Over the coming days, these briefings became increasingly important as more news came through. By 17th March, shielding and social distancing had emerged, we were giving out exercise books and sending students home left, right and centre but keeping the school open. By 19th March, it was clear the school was almost entirely closing, but we were yet to tell the students. By 20th March we were closed and had sent our Year 11 cohort home – at that stage not knowing precisely what would happen to them but being sure we would support them come what may.
Since then we have:
- “Closed”, but not closed. Twice.
- Learnt how to be stronger teams on Teams and then even stronger teams off of Teams.
- Opened for our most vulnerable students when we were “closed”, but not closed.
- Learnt that guidance can turn on a sixpence quicker than a 1970s football player.
- Learnt what 2 metres actually looks like.
- Learnt how to rank order and do CAGs and rank order again and then do CAGs again.
- Learnt what an algorithm is – even if we’re not a maths or a science or a computer science teacher.
- Learnt what an algorithm can do to a CAG and that it would beat a CAG in top trumps.
- Learnt how to do virtual assemblies and virtual open evenings and virtual open days and virtual staffrooms and virtual parents evenings and virtual awards assemblies and virtual teaching but we could do virtually anything anyway.
- Redefined what a bubble is and then come to hate the word bubble even more than we wanted to evict Bubble from Big Brother.

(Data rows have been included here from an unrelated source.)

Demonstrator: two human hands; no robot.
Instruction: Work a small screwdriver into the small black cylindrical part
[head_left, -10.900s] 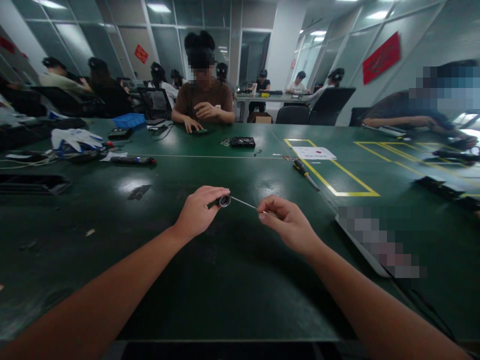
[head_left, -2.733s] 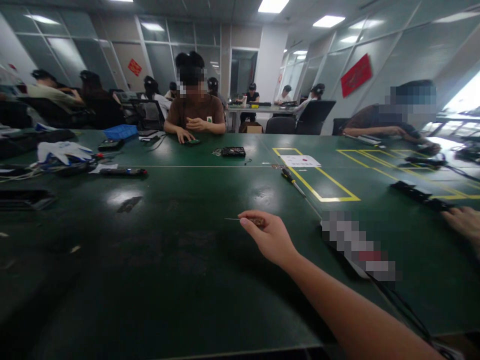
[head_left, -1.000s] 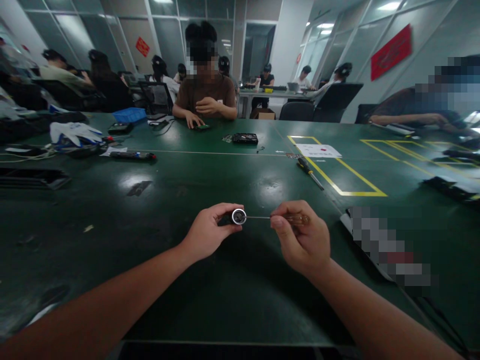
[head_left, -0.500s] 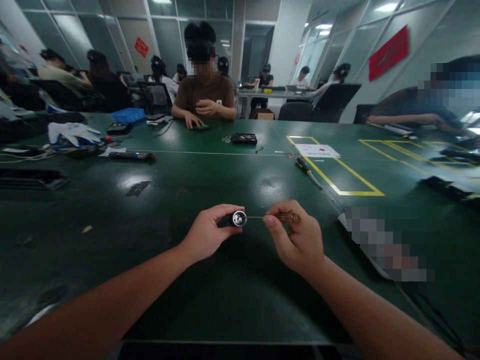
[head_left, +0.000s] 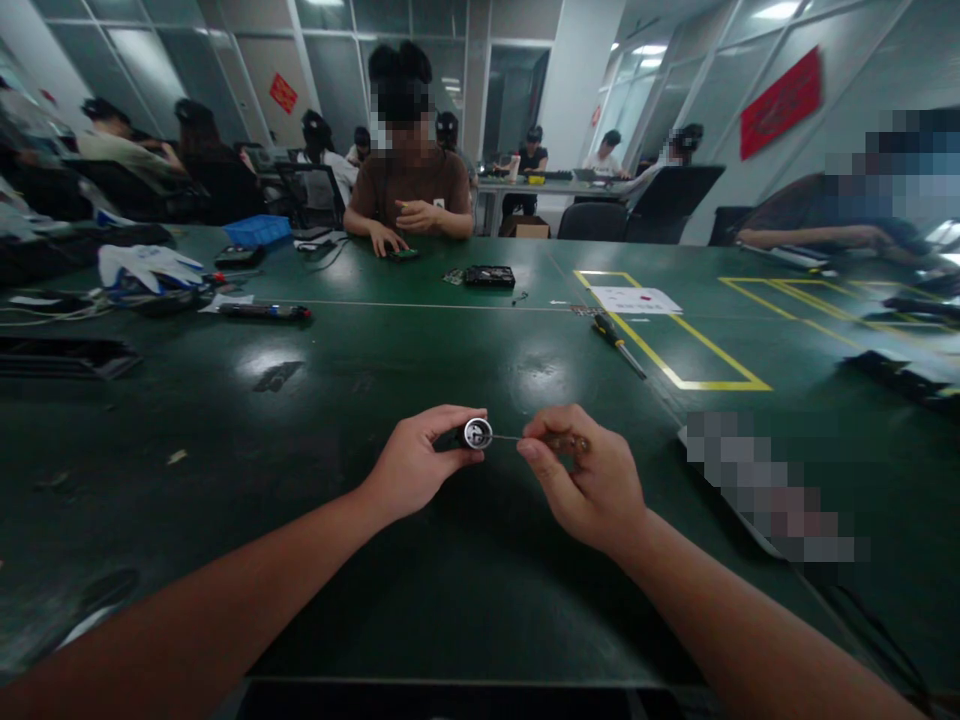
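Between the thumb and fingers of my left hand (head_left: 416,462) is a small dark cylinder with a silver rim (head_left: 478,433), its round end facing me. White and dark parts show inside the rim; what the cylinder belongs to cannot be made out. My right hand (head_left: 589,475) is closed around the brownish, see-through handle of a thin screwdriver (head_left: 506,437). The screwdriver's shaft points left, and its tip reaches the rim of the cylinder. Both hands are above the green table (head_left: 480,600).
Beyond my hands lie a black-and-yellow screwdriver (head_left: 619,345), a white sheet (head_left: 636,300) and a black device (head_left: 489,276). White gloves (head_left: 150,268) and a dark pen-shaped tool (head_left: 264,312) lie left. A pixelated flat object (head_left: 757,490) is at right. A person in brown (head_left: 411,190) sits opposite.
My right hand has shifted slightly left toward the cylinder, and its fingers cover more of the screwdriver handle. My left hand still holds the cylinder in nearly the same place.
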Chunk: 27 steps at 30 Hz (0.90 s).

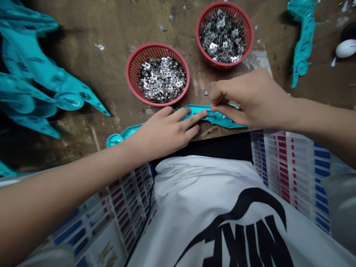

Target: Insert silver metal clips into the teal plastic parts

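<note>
A long teal plastic part (pixel 228 121) lies along the near edge of the wooden table. My left hand (pixel 169 129) rests flat across its middle, fingers spread and pressing on it, which hides part of its length. Over its right half, my right hand (pixel 247 98) is closed in a pinch with the fingertips at the part's surface. A thin, shiny metal piece (pixel 221 97) shows between those fingers; its full shape is hidden. Just left of the right hand, a small square metal clip (pixel 205 93) lies on the wood.
Two red baskets, one nearer (pixel 129 79) and one farther right (pixel 198 35), hold many small metal clips. More teal parts (pixel 41 70) are heaped at left; another teal part (pixel 302 48) lies at right. Plastic crates (pixel 289 163) stand below the table edge (pixel 222 136).
</note>
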### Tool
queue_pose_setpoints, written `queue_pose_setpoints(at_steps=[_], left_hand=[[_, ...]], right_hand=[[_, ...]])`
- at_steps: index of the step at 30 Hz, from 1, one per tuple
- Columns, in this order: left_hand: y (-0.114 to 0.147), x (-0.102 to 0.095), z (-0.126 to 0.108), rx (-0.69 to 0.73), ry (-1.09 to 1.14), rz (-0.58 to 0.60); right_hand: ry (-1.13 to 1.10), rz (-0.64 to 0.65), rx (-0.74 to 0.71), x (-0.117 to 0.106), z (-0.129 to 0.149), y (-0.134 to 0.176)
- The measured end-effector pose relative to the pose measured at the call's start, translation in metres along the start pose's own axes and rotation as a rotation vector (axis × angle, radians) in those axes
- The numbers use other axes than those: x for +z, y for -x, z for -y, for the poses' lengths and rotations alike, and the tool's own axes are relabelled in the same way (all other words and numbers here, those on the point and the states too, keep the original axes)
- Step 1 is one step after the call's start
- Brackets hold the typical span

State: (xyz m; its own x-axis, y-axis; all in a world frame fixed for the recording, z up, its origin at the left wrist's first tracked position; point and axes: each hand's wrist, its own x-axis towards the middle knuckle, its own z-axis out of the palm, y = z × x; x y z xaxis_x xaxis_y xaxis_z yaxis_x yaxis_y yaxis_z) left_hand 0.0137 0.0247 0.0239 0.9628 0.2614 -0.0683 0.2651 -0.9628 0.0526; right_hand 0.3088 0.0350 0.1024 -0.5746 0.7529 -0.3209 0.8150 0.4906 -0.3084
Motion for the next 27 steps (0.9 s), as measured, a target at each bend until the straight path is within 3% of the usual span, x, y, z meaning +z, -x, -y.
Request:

- Learnt how to be teachers with trolleys without being off our trollies.
- Staggered on after staggered lunchtimes.
- Learnt the difference between synchronous and asynchronous learning and then realised that we’d muddled them up.
- Set up a testing centre.
- Hoped for a return to testing meaning exams and not testing which means shoving a swab down your throat and up your nose
Next up: reopening for the second time. 8th March 2021.
In two weeks time we have our 2021 SLT conference. There’ll be no conference suite at a hotel opposite the Costa drive through but there will be additional an new members joining the leadership team and another seriously ambitious improvement plan ready to drive our school further along on its journey to excellence.
“When I’m at the pearly gates. This’ll be on my videotape. My videotape.”
In her book “Making the Leap” Dr Jill Berry argues there may be a difference between the leader you hope to be, the leader the school needs and the leader the school will allow you to be. An alertness to these three things can be helpful in making the transition into headship.
I’d never been a head before, but I have had to be keenly aware of these things over the past two and a half years.
I have survived being stuck inside a metaphorical diving helmet as the lyrics of the song slowly scroll upwards, mirrored and reflected off the dome.
I’m optimistic that the 8th March 2021 is when the water is released and Yorke resumes singing.
Anything is possible. I’m optimistic.